Based on the last 12 months of the S&P500, here are some of the possible scenarios…
* If its a mild correction, it will come down to the 50 day moving average…
*If its a bit more powerful it will come down to the 200 day moving average…
Of course, after saying all this, I could be wrong… The market could just keep going up like a helium baloon…
Personally, i have a conservative approach right now… Im listening to these warning signs…
I like to trade conservatively when the greed is dominating the market (overbought) and trade more agressively when the market is acting fearful…
Of course, in line with Alans system, I do search for excellent performing stocks with excellent fundementals… But, I do like to take positions close to or at support, and usually thats when fear is dominating the market…
All the best with your trading everyone!
Dave
Hello David,
I like your analysis. Have you thought about looking at Fibonacci retracements? They can give you a better sense of where the next price level could be. You might consider them as “focused” support and resistance lines. The 38.2, 50.0, and 61.8 levels are particularly interesting…they tend to be price levels that the “pros” watch. If your charting program has the ability to draw Fibonacci levels, draw them on a chart of the $SPX. I think that you will be surprised how accurate they are.
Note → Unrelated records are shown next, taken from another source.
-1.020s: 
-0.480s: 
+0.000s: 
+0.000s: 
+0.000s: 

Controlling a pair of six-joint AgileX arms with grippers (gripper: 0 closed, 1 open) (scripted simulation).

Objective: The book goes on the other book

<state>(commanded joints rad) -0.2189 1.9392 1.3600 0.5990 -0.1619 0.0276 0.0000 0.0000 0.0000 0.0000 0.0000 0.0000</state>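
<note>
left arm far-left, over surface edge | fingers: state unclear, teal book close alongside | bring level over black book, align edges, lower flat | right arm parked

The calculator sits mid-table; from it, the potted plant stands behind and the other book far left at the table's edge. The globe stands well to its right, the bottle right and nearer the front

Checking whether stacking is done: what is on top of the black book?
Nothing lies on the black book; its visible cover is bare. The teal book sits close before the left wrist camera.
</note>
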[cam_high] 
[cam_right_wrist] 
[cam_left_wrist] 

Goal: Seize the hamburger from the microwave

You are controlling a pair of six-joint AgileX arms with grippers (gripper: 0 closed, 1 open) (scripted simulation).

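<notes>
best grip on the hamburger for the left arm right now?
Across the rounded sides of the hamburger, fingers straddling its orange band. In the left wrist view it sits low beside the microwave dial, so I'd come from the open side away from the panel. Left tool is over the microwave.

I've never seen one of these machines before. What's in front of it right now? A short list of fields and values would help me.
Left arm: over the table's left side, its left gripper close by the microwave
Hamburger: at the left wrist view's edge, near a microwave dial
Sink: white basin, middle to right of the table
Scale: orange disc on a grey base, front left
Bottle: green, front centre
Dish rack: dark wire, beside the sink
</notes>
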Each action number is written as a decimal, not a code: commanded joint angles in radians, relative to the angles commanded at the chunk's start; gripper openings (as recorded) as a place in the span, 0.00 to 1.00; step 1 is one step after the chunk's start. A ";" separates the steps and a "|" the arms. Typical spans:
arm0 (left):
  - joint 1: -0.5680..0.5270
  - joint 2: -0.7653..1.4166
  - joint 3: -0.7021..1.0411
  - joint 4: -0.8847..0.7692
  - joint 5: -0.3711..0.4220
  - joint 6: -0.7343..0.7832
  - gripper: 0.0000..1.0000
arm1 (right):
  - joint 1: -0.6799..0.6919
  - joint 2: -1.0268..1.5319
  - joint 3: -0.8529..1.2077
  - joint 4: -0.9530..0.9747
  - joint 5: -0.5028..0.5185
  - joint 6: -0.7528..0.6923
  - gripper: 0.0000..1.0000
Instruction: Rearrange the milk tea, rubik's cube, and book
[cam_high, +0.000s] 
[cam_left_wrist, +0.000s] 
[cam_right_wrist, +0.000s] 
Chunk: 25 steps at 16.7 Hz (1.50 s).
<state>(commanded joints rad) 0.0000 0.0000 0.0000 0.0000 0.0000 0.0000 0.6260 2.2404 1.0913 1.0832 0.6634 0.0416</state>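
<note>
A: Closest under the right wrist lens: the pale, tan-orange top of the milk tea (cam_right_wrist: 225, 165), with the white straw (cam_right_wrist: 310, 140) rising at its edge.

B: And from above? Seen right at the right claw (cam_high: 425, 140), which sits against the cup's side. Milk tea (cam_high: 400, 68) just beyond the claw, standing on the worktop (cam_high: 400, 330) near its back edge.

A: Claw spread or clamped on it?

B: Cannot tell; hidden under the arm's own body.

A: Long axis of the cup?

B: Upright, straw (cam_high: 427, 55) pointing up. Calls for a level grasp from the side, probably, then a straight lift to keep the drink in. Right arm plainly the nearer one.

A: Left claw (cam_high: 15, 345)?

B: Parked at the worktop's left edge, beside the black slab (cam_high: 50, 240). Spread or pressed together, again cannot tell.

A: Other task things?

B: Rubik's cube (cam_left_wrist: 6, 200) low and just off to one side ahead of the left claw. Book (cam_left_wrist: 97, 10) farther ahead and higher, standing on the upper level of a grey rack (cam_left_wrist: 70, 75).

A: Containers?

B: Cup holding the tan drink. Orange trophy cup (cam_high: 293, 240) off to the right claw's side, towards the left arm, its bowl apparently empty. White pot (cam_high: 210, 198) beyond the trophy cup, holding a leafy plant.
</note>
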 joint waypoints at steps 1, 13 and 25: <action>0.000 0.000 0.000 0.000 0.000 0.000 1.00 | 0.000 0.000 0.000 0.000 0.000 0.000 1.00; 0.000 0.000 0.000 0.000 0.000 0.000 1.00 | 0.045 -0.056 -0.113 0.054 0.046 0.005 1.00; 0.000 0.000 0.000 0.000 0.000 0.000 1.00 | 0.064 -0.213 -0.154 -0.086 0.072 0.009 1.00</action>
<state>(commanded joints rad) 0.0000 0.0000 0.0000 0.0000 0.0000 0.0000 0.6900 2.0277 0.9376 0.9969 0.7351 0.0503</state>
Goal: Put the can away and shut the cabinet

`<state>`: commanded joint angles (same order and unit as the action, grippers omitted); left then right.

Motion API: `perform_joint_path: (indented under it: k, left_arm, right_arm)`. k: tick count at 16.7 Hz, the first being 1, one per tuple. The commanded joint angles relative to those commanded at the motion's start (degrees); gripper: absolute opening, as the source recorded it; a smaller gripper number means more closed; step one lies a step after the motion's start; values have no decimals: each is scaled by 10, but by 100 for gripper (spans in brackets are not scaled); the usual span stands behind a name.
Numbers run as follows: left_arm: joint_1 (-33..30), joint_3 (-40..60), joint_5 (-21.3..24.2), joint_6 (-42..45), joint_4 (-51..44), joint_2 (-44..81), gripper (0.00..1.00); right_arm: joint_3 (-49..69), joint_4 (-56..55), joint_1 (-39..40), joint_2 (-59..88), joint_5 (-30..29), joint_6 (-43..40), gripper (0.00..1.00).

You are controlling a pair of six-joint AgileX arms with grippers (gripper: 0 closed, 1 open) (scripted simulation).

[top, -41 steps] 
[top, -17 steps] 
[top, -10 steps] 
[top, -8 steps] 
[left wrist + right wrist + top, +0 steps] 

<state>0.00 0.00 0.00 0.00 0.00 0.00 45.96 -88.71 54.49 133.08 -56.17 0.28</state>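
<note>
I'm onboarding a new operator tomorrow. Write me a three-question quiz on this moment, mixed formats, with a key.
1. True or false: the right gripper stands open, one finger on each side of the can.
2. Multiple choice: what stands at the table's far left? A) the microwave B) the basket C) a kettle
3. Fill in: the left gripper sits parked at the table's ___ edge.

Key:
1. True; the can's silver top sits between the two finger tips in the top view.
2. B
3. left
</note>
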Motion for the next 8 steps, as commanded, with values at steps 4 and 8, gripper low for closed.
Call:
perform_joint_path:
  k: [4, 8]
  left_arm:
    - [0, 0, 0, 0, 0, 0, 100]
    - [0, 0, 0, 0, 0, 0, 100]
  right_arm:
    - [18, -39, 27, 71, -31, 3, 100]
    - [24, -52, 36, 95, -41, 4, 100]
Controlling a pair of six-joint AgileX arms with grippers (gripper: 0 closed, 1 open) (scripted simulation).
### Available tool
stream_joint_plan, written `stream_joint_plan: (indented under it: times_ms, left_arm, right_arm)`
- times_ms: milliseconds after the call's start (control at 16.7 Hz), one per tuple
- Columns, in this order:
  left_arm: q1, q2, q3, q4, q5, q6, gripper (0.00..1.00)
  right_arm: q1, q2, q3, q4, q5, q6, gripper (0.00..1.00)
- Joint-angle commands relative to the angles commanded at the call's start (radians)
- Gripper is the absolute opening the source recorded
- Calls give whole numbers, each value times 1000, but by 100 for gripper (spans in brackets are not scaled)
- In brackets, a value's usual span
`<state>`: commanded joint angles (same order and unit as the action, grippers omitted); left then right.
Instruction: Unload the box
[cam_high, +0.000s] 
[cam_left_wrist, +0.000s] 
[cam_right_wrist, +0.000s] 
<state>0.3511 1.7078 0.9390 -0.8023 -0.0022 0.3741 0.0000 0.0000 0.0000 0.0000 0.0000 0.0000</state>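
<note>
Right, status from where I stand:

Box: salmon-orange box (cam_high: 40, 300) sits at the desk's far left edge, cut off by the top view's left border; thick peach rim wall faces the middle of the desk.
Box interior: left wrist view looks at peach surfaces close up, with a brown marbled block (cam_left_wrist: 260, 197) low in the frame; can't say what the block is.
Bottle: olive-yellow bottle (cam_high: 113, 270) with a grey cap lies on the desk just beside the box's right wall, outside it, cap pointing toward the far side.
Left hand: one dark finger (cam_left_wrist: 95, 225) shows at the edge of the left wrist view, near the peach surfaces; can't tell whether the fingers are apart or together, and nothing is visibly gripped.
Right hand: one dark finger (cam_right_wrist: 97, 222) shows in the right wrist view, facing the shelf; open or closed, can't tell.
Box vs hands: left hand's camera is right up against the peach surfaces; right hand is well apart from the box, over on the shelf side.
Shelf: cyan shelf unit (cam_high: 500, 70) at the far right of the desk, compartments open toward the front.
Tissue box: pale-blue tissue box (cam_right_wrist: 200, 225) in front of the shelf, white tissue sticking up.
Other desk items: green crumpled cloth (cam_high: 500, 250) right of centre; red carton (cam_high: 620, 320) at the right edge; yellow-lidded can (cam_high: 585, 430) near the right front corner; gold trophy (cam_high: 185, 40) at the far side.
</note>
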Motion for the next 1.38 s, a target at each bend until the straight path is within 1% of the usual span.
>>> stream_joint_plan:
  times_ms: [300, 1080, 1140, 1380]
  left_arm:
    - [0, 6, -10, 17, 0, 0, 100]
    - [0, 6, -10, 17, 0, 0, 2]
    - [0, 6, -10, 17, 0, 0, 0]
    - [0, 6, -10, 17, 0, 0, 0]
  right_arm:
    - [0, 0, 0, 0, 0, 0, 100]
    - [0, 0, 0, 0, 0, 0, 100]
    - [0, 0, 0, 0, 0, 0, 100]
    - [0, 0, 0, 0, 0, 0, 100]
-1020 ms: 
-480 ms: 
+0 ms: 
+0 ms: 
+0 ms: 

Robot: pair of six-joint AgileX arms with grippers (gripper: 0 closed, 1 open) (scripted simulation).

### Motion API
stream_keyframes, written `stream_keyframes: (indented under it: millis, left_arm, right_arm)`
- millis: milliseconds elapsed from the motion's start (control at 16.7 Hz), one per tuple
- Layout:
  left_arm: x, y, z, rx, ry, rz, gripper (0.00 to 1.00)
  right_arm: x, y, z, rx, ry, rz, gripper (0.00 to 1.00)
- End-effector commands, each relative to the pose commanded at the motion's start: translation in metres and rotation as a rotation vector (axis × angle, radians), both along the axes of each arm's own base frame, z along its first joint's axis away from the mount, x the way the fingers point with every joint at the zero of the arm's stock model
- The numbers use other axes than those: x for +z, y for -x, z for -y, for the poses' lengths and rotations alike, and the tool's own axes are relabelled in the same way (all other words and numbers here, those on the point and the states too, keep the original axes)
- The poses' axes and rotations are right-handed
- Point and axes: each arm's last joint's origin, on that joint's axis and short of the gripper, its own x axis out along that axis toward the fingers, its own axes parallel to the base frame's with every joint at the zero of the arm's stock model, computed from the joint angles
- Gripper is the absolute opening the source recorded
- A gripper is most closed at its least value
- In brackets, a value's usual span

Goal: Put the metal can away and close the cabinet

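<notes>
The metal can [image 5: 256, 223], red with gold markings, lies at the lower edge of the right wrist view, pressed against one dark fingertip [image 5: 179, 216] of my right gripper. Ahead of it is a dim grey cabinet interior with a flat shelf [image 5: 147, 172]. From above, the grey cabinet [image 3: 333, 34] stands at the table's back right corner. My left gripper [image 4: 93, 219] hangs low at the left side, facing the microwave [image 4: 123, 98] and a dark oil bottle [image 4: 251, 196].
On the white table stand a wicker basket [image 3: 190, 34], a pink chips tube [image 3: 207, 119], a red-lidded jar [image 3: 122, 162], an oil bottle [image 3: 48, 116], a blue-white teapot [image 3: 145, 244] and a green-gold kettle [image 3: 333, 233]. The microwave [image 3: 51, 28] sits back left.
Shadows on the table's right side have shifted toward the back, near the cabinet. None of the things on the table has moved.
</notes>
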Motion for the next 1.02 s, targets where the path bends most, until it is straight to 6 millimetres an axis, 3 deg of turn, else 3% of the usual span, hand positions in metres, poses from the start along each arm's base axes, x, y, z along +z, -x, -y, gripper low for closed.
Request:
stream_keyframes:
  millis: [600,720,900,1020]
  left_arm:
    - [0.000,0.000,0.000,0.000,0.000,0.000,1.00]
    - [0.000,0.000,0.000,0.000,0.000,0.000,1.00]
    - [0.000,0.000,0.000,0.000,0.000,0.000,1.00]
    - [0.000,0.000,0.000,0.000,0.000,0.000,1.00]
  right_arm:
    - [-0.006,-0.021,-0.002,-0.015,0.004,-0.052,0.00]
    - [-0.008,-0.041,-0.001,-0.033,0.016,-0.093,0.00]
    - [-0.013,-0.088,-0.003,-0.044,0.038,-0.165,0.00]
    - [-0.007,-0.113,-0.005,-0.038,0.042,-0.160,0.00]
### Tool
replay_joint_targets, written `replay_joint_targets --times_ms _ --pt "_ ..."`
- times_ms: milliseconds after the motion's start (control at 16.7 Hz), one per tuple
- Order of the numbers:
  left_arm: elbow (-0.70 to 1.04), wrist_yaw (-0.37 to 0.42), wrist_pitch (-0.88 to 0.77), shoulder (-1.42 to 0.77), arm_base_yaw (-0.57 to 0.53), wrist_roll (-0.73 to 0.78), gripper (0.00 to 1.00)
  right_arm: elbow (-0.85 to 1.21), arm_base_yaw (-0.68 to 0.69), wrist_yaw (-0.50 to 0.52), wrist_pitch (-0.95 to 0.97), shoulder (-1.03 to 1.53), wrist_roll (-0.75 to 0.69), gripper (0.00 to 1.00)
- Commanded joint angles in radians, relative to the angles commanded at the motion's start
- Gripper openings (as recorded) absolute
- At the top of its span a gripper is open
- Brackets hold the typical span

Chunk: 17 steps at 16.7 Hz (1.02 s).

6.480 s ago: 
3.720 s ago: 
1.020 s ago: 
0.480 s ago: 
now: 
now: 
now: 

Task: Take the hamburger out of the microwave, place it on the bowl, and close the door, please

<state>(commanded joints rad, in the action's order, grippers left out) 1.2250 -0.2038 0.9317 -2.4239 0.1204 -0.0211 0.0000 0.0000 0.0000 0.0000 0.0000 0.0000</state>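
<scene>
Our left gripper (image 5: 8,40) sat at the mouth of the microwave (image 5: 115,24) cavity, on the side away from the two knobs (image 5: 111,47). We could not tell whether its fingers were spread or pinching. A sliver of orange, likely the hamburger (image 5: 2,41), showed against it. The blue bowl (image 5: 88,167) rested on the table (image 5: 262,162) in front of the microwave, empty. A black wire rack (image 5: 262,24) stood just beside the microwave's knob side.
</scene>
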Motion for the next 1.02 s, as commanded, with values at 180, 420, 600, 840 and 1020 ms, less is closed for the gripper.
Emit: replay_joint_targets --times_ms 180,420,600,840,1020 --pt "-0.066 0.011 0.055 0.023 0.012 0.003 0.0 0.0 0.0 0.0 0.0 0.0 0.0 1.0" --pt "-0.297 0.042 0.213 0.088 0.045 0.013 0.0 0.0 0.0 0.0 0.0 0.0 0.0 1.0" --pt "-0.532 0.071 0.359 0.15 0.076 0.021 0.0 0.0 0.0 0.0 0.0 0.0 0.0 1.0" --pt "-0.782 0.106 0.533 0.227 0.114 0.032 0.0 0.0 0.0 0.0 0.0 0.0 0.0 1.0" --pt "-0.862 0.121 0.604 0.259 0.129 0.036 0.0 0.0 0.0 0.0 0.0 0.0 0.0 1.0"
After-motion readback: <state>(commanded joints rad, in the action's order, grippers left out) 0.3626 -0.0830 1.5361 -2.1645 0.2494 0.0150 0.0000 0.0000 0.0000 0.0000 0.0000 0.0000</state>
Fibs aren’t for everyone, but “chart junkies” (like myself) love them.
Best,
Barry
Thanks Barry…
I will be sure to check them out…
All the best Barry…
Dave
Hi Barry…
Thanks for the feedback…
Yes, I have heard about Fibonacci retracements but I have never really checked them out…
Now that you have brought it to my attention I will check them out…
Thanks Barry
All the best for a great 2013 in your trading!